Retired judge points out weaknesses in judicial appointments


KUALA LUMPUR: Certain people who deserve to be appointed to the apex court were not promoted, claimed retired Court of Appeal Judge Mohamad Ariff Yusof at a public forum.

Ariff stressed during the forum, organised by the Bar Council, that there were weaknesses in the system. “The system should be reviewed.”

According to him, the major weakness in the judiciary was appointments can only be made upon the recommendation of the Prime Minister. “The weak link lies in the need to have the recommendation referred to the Prime Minister,” he said. “That’s where it is. I don’t dare say anything more.”

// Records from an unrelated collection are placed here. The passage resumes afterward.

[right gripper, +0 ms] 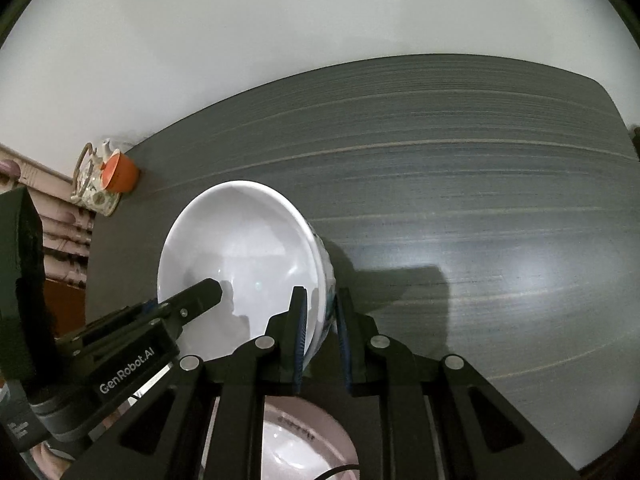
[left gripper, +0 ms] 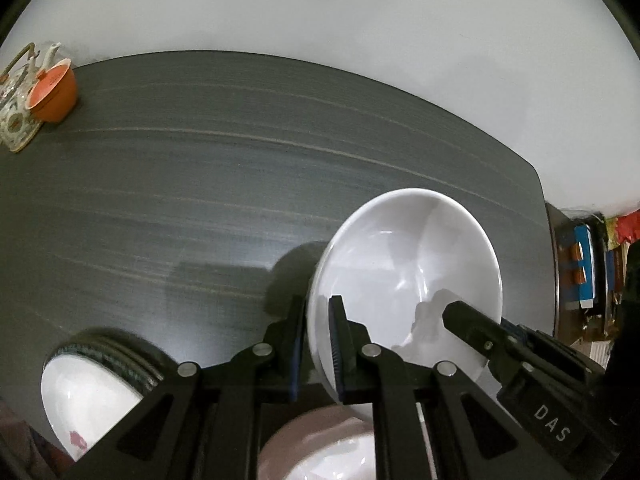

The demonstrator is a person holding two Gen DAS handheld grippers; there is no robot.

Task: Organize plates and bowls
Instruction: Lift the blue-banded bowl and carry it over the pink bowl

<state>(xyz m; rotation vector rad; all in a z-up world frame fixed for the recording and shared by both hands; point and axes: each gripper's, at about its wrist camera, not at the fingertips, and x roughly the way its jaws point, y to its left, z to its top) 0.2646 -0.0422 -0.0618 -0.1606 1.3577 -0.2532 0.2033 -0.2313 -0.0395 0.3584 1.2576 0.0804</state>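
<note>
A white bowl [left gripper: 408, 280] is held tilted above the dark table, gripped from both sides. My left gripper [left gripper: 318, 344] is shut on its left rim, one finger inside and one outside. My right gripper [right gripper: 322, 336] is shut on its right rim in the same way; the bowl [right gripper: 240, 256] has a patterned outside. Each gripper's finger shows in the other's view, reaching into the bowl. A pinkish plate [left gripper: 320, 448] lies below the grippers, also in the right wrist view [right gripper: 304, 440]. A stack of white plates with a dark patterned rim [left gripper: 92, 384] sits at lower left.
An orange cup [left gripper: 54, 92] and a patterned teapot on a tray [left gripper: 16, 112] stand at the table's far left corner, against the white wall. The dark grey table [right gripper: 460, 200] stretches to the right. Cluttered shelves [left gripper: 592, 272] lie beyond the table's right edge.
</note>
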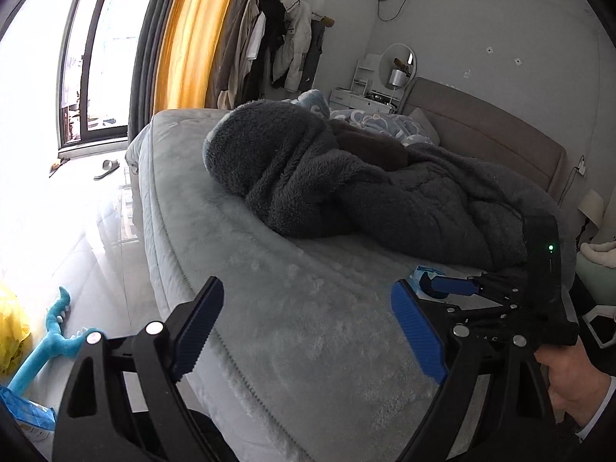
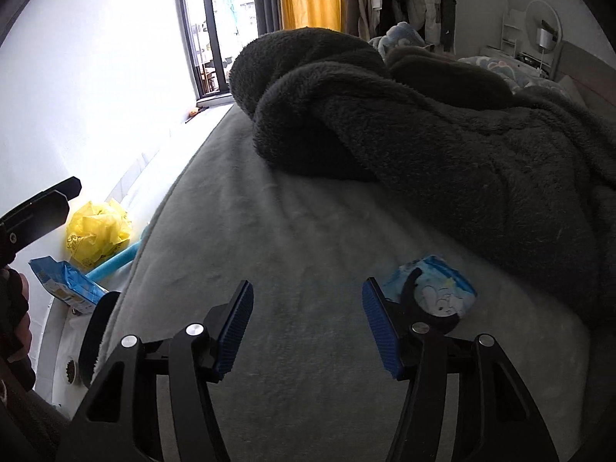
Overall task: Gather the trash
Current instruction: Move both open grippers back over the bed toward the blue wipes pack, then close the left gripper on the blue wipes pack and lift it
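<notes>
Bed [image 2: 292,231], grey cover; dark blanket [image 2: 442,146] heaped on it. Blue wrapper [image 2: 442,285] lies on the bed beside the blanket's edge, just past the right gripper [image 2: 308,327]; jaws apart, nothing between. Left gripper [image 1: 304,331] spread wide, empty, over the bed.

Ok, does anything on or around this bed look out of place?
Yes. A blue printed wrapper lies on the grey bedspread, beside the bunched dark blanket. On the floor sit a crumpled yellow bag and a blue packet.
</notes>
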Motion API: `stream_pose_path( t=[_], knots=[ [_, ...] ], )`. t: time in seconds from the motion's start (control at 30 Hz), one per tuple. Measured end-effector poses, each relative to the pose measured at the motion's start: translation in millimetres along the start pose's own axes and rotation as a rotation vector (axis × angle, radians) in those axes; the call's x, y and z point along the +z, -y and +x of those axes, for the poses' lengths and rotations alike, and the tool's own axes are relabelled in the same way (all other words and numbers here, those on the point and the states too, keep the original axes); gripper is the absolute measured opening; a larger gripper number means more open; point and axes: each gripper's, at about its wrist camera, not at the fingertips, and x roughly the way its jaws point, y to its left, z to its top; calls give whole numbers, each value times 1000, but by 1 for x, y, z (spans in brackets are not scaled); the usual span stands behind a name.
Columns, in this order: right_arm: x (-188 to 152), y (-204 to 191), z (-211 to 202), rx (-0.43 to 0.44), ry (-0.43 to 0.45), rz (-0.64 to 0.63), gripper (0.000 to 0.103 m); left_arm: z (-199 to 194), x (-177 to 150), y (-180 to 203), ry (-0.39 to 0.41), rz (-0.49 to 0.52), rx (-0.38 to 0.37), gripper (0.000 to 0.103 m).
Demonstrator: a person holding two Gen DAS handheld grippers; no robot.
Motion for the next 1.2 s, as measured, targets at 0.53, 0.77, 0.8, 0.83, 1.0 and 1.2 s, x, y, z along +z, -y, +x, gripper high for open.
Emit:
stream_pose_path(
  t=[0.53,0.77,0.8,0.83,1.0,1.2],
  knots=[
    [1,59,10,-41,-37,6,37,66,5,39,-80,50,-64,90],
    [-1,65,18,-21,-79,-33,36,92,9,57,-104,62,-84,90],
    [-1,66,21,-22,-89,-42,36,95,9,59,-107,63,-86,90],
    [-2,67,23,-25,-98,-51,36,98,10,61,-110,65,-89,90],
    [-2,73,23,-2,-102,-59,28,114,13,72,-118,55,-105,90],
    [-3,79,19,35,-98,-71,10,130,13,82,-138,50,-124,90]
  ],
)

“There are those who deserve to be at the apex (court) but are not appointed. Some thought should be given to how to improve the system.”

Ever since the sacking of Tun Salleh Abbas, who was then Lord President, many have described the 1988 crisis as the end of judicial independence in Malaysia.

In 1988, a constitutional crisis or the judicial crisis, sparked off when then Prime Minister Mahathir Mohamad tabled a Bill in Parliament to amend Articles 121 and 145 of the Federal Constitution. The Bill sought to strip the courts of the “judicial power of the Federation”, giving them only such powers as Parliament granted them.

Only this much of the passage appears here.